Help us by reporting any sightings –
but never approach a big cat or put your safety at risk
When big cats were banned as pets in the 1970s, it was legal to release them into the countryside to avoid expensive rehoming costs.
Owners from across the UK travelled to Wales to release their cats in our remote environment, where small but significant populations have thrived ever since.
Big cats such as pumas are solitary and their hunting range is dozens of miles. They’re mostly spotted in Snowdonia and the Clwydian hills but range as far out as Prestatyn!
HUNDREDS OF SIGHTINGS EACH YEAR CAN’T BE WRONG
A BBC study collated more than 100 big cat sightings in 18 months across North and Mid Wales.
Another study recorded 123 Welsh sightings over two years.
WHY IS THERE NO ‘PROOF’?
Even in countries where pumas are native, sightings are rare. They are solitary animals which each occupy a territory up to 240 square kilometres and avoid human activity. With this is mind, it’s astounding that so many sightings are reported across the UK, and it paints a clear picture of a thriving, established population.

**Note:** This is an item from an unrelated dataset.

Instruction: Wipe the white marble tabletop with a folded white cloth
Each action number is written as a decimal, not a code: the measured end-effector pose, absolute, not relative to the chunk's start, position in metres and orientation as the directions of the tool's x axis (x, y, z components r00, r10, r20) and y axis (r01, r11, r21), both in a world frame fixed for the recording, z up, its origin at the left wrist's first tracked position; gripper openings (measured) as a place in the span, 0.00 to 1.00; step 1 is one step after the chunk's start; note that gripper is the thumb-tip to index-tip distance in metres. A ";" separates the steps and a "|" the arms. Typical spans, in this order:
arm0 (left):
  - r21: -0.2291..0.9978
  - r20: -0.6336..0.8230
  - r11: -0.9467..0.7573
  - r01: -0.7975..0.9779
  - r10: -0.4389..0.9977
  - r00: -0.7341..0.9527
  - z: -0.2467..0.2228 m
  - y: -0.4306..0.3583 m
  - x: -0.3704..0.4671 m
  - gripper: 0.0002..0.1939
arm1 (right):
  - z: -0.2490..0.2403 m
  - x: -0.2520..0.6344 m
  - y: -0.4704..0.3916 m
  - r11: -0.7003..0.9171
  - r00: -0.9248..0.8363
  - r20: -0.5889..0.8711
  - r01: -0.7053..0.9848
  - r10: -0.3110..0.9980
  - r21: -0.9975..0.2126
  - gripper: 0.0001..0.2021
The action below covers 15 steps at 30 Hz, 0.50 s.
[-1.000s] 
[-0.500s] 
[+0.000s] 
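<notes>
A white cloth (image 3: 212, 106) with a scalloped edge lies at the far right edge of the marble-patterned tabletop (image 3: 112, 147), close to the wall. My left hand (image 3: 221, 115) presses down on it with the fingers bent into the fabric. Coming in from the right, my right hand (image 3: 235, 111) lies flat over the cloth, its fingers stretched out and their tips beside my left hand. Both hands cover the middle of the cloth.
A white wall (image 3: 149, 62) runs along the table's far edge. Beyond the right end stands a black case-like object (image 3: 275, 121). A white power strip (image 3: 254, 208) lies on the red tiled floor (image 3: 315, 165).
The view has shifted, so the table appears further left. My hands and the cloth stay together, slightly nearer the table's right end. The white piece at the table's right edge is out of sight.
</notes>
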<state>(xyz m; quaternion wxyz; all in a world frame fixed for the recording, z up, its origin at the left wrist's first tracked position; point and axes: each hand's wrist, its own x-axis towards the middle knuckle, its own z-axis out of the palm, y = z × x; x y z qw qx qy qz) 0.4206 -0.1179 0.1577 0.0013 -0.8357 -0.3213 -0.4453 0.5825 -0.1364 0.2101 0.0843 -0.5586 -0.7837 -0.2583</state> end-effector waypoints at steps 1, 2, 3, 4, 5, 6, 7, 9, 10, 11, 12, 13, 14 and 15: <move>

WHY AREN’T THERE MORE PHOTOS?
There are some, but most people report that their first thoughts are for their own safety, not to take a photo. Most will hide from humans approaching and with most sightings occurring at night or twilight, or from some distance, it’s really tricky to get a legible photo with a smartphone camera.
We do get the occasional photo or video and really appreciate them, but never put yourself at risk for the sake of a picture.